Transcribe the data in full, keeping each line exactly as it appears.

((

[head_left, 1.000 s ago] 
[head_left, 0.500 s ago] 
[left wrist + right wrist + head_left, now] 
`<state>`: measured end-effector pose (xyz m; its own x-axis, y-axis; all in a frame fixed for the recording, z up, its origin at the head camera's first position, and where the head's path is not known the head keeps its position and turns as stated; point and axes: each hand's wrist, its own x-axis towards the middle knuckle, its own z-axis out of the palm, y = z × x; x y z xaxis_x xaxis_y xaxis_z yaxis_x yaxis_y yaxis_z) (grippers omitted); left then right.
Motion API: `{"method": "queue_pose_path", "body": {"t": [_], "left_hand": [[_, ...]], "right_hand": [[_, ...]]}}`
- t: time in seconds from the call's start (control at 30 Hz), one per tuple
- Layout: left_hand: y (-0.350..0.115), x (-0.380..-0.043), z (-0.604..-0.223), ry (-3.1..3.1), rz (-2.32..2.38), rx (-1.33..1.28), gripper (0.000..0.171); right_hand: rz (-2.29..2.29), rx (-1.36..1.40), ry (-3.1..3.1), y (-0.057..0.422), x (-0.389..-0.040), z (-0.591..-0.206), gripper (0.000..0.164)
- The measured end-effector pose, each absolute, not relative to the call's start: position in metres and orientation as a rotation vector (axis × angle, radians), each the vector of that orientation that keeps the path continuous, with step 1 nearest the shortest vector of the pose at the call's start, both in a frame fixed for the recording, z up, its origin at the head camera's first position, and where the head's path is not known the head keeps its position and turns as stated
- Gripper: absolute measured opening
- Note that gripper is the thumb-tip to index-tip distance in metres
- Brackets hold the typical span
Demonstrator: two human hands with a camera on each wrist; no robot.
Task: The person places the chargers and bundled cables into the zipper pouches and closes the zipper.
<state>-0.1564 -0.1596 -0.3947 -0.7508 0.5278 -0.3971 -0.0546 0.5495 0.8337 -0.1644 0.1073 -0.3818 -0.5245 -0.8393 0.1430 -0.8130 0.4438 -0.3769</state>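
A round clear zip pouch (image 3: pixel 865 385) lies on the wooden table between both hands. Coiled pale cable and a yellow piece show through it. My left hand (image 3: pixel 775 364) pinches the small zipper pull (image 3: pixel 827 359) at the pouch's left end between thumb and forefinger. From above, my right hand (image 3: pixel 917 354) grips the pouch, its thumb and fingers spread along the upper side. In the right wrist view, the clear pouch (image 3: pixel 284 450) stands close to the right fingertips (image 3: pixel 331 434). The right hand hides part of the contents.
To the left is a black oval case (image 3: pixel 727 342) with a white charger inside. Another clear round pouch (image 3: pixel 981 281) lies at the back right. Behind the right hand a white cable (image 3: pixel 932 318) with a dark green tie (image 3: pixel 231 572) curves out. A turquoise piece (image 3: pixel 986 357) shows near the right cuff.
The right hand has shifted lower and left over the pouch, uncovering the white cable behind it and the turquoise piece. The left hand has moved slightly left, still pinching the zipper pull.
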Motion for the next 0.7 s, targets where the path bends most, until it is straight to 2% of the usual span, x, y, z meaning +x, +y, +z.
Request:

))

TASK OUTPUT:
[head_left, 1.000 s ago] 
[head_left, 0.500 s ago] 
[left wrist + right wrist + head_left, now] 
`<state>`: measured end-effector pose (xyz m; its own x-axis, y-axis; all in a frame fixed for the recording, z up, its origin at the head camera's first position, and where the head's path is not known the head keeps its position and turns as stated; point and axes: each hand's wrist, its own x-axis towards the middle knuckle, its own z-axis out of the palm, y = z × x; x y z xaxis_x xaxis_y xaxis_z yaxis_x yaxis_y yaxis_z) (grippers omitted); left then right.
Motion API: `{"method": "queue_pose_path", "body": {"t": [_], "left_hand": [[_, ...]], "right_hand": [[_, ...]]}}`
- t: time in seconds from the call's start (control at 30 Hz), one per tuple
- Layout: left_hand: y (-0.350..0.115), x (-0.380..-0.043), z (-0.604..-0.223), ry (-3.1..3.1), rz (-2.32..2.38), rx (-1.33..1.28), gripper (0.000..0.171); right_hand: rz (-2.29..2.29), rx (-1.36..1.40), ry (-3.1..3.1), y (-0.057..0.422), x (-0.389..-0.040), z (-0.591..-0.206), gripper (0.000..0.164)
- The measured end-effector pose, each absolute, not relative to the call's start: position in metres and orientation as a rotation vector (axis × angle, radians), each the vector of that orientation that keeps the path continuous, with step 1 nearest the shortest vector of the pose at the call's start, both in a frame fixed for the recording, z up, its origin at the head camera's first position, and where the head's path is not known the head keeps its position and turns as stated
- Gripper: absolute measured opening
- Note that gripper is the thumb-tip to index-tip distance in metres
- Brackets hold the typical span
Demonstrator: two human hands with a camera on each wrist; no robot.
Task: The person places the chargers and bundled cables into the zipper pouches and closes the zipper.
<state>-0.1564 -0.1596 -0.3947 -0.7508 0.5278 -0.3971 -0.0546 0.5495 0.8337 -0.1644 0.1073 -0.3818 -0.5245 -0.8393 0.1430 -0.8130 0.4438 -0.3769</state>
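A round clear zip pouch (image 3: pixel 865 385) lies on the wooden table between both hands. Coiled pale cable and a yellow piece show through it. My left hand (image 3: pixel 775 364) pinches the small zipper pull (image 3: pixel 827 359) at the pouch's left end between thumb and forefinger. From above, my right hand (image 3: pixel 917 354) grips the pouch, its thumb and fingers spread along the upper side. In the right wrist view, the clear pouch (image 3: pixel 284 450) stands close to the right fingertips (image 3: pixel 331 434). The right hand hides part of the contents.
To the left is a black oval case (image 3: pixel 727 342) with a white charger inside. Another clear round pouch (image 3: pixel 981 281) lies at the back right. Behind the right hand a white cable (image 3: pixel 932 318) with a dark green tie (image 3: pixel 231 572) curves out. A turquoise piece (image 3: pixel 986 357) shows near the right cuff.
The right hand has shifted lower and left over the pouch, uncovering the white cable behind it and the turquoise piece. The left hand has moved slightly left, still pinching the zipper pull.
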Motion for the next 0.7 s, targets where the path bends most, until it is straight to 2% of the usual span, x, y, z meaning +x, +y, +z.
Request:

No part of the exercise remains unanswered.